*WHAT THE TASK ASKS*. Return nothing but the lines from the one with "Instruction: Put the" through the one with "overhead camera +" in the data below, word for word and without pictures.

*EXTRACTED MATERIAL*.
******************************

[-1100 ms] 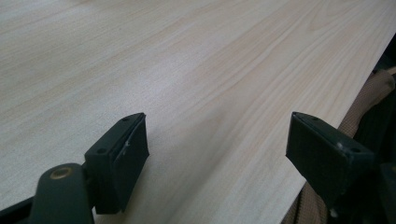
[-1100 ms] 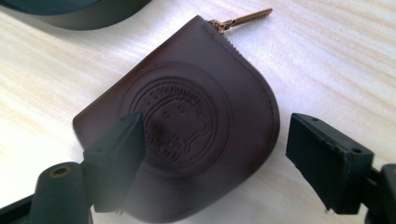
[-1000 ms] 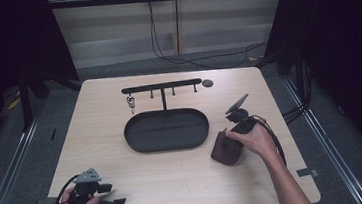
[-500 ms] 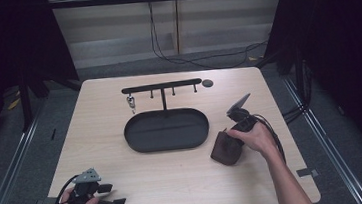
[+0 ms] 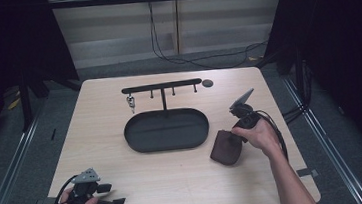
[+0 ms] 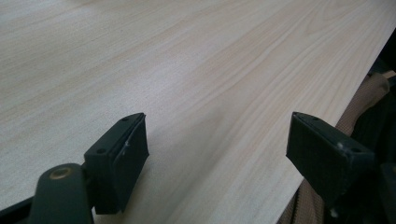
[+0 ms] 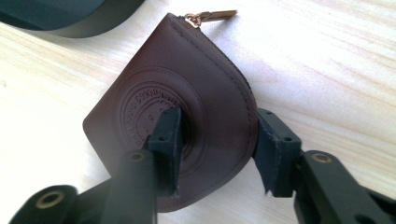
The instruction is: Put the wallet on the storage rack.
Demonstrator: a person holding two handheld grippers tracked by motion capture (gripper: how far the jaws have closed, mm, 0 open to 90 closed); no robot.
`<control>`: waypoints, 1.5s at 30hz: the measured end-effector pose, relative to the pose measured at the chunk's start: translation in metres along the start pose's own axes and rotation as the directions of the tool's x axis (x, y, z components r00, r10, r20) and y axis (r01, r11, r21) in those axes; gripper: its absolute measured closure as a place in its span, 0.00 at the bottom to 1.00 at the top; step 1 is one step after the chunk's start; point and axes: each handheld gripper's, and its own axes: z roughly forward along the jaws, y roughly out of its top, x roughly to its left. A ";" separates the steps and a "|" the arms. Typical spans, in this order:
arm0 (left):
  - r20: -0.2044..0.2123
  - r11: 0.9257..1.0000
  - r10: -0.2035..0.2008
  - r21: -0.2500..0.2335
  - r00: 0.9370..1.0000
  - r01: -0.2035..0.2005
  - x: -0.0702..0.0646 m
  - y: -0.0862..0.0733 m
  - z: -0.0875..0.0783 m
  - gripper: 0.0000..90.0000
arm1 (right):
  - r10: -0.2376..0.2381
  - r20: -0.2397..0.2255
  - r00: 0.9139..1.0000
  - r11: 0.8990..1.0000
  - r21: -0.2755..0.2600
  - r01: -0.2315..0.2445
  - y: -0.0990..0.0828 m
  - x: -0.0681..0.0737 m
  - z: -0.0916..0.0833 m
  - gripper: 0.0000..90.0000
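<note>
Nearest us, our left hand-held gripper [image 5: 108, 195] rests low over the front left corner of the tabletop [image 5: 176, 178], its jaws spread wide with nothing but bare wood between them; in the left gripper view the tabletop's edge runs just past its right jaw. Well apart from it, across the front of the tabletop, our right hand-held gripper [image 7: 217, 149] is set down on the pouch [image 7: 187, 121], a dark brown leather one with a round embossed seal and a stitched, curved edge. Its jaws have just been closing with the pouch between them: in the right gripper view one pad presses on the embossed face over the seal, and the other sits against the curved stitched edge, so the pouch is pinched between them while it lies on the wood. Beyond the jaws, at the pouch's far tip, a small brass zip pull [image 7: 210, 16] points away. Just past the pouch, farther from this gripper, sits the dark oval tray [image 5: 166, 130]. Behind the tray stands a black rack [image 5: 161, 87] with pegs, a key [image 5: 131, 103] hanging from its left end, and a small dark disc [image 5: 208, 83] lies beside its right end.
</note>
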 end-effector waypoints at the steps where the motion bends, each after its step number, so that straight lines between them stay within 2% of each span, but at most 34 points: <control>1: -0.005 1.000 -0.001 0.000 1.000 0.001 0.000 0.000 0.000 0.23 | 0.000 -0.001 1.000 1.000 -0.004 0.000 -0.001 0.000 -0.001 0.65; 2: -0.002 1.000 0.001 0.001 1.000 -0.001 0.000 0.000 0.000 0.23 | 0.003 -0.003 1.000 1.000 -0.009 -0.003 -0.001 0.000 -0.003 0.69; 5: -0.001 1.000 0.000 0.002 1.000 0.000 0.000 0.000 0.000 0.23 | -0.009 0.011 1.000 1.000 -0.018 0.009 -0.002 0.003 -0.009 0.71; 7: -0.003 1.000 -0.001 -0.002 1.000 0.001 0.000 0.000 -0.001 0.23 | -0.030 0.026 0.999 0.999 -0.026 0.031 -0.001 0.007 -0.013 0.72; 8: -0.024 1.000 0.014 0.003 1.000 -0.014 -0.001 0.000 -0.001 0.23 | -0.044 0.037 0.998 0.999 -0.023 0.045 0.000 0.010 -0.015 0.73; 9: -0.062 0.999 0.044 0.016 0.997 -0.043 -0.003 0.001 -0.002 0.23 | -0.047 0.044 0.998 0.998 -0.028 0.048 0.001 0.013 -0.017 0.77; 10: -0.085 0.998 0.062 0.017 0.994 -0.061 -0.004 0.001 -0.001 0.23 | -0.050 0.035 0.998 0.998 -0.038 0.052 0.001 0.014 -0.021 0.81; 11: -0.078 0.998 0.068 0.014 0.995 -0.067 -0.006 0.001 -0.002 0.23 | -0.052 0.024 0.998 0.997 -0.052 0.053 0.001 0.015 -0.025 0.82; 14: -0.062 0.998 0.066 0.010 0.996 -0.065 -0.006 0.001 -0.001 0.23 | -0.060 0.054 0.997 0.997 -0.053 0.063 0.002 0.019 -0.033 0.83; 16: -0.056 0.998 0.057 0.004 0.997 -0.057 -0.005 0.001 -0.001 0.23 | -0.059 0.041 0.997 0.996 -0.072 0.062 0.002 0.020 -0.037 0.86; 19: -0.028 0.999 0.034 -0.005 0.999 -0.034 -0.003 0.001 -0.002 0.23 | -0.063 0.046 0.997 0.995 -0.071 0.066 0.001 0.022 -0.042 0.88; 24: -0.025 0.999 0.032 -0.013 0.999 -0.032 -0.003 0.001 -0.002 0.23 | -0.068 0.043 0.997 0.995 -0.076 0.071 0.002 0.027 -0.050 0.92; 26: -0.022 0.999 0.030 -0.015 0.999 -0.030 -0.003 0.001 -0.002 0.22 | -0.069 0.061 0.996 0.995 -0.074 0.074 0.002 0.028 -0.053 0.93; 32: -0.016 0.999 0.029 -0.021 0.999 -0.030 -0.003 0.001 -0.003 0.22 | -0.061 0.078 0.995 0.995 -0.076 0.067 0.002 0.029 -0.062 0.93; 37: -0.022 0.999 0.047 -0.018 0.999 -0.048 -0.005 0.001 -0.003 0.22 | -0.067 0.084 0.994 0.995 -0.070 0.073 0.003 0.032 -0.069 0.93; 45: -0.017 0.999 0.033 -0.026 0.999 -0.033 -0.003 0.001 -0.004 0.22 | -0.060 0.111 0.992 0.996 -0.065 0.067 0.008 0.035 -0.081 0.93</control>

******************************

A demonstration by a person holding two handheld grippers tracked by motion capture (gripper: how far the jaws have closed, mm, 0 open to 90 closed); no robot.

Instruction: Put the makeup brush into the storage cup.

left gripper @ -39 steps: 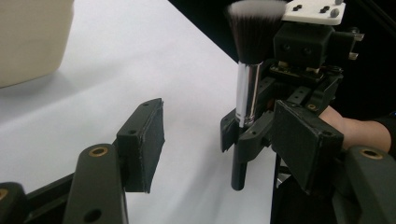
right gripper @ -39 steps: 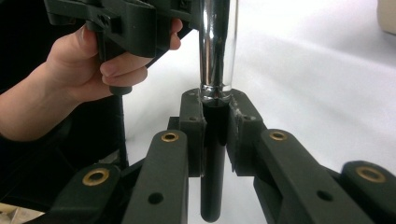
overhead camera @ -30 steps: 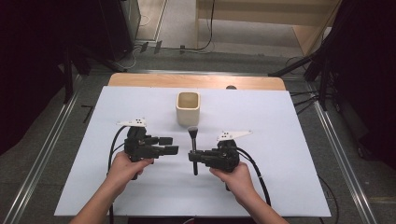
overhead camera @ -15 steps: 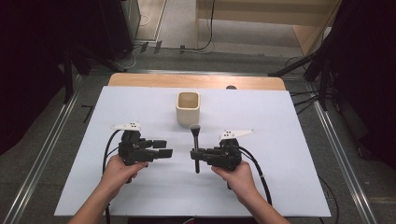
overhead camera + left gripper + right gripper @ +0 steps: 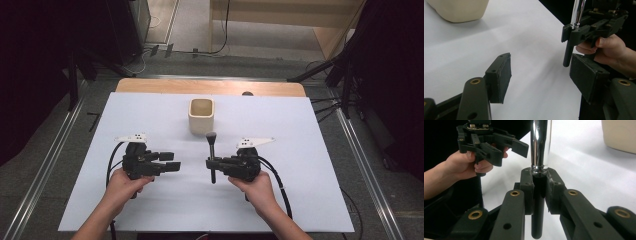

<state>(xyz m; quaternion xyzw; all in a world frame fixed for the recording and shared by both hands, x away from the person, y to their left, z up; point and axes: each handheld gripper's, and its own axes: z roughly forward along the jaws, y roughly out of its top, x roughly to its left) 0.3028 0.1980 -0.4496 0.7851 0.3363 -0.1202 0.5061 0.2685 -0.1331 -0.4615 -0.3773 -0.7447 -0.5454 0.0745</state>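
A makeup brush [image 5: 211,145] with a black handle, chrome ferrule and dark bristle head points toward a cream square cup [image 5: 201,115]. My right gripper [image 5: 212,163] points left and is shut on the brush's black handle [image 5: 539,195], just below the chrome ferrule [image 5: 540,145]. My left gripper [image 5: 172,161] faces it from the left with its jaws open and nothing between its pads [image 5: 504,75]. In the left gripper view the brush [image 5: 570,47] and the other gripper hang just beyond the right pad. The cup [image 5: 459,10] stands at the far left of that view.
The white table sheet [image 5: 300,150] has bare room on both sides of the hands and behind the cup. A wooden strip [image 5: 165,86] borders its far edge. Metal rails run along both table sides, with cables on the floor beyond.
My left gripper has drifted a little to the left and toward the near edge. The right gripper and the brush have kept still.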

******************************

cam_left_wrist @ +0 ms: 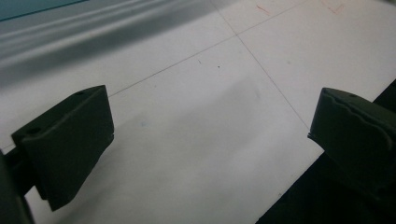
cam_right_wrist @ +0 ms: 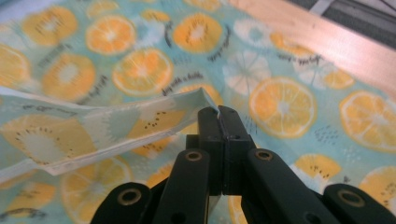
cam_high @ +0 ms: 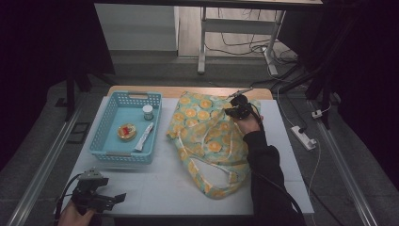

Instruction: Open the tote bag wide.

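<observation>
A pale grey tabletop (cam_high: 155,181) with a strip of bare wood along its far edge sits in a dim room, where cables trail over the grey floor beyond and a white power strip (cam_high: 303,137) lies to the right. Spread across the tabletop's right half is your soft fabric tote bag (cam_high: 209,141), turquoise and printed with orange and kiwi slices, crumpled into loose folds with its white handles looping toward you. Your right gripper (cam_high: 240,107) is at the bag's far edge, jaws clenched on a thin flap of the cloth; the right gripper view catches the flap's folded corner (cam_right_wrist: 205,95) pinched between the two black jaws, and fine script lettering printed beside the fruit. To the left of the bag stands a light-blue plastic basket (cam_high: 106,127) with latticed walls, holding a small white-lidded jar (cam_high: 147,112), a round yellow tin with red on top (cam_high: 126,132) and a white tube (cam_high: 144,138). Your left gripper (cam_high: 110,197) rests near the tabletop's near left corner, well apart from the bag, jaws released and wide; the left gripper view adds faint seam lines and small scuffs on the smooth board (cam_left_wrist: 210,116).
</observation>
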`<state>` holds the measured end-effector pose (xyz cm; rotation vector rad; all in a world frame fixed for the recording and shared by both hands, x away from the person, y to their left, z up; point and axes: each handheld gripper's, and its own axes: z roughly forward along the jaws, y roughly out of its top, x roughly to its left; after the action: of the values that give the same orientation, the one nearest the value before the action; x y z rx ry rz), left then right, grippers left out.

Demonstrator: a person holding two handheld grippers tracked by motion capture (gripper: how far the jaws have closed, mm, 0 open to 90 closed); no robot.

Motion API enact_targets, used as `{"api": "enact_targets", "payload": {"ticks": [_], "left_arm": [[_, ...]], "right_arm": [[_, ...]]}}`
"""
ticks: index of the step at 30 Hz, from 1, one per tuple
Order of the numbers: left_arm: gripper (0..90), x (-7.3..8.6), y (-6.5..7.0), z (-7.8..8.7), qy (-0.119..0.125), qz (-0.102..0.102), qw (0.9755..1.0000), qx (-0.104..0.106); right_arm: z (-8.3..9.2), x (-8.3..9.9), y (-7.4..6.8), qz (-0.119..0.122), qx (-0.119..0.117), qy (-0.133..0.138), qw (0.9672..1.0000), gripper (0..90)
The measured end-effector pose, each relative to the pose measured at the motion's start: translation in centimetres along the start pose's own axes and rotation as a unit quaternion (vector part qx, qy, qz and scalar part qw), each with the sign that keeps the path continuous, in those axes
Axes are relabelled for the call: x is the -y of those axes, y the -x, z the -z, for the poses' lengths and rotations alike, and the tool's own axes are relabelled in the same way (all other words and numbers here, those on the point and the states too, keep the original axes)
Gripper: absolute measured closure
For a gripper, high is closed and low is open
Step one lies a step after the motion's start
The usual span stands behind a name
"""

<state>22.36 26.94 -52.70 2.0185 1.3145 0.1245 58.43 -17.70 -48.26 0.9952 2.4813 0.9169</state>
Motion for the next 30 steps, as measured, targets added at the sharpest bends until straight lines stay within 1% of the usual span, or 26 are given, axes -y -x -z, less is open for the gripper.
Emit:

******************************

*ANSWER TO THIS PROBLEM*.
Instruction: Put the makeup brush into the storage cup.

left gripper @ -39 steps: 
right gripper @ -39 steps: 
overhead camera @ -30 steps: 
overhead camera @ -15 steps: 
overhead camera + left gripper + right gripper @ +0 steps: 

There is nothing else to this exercise.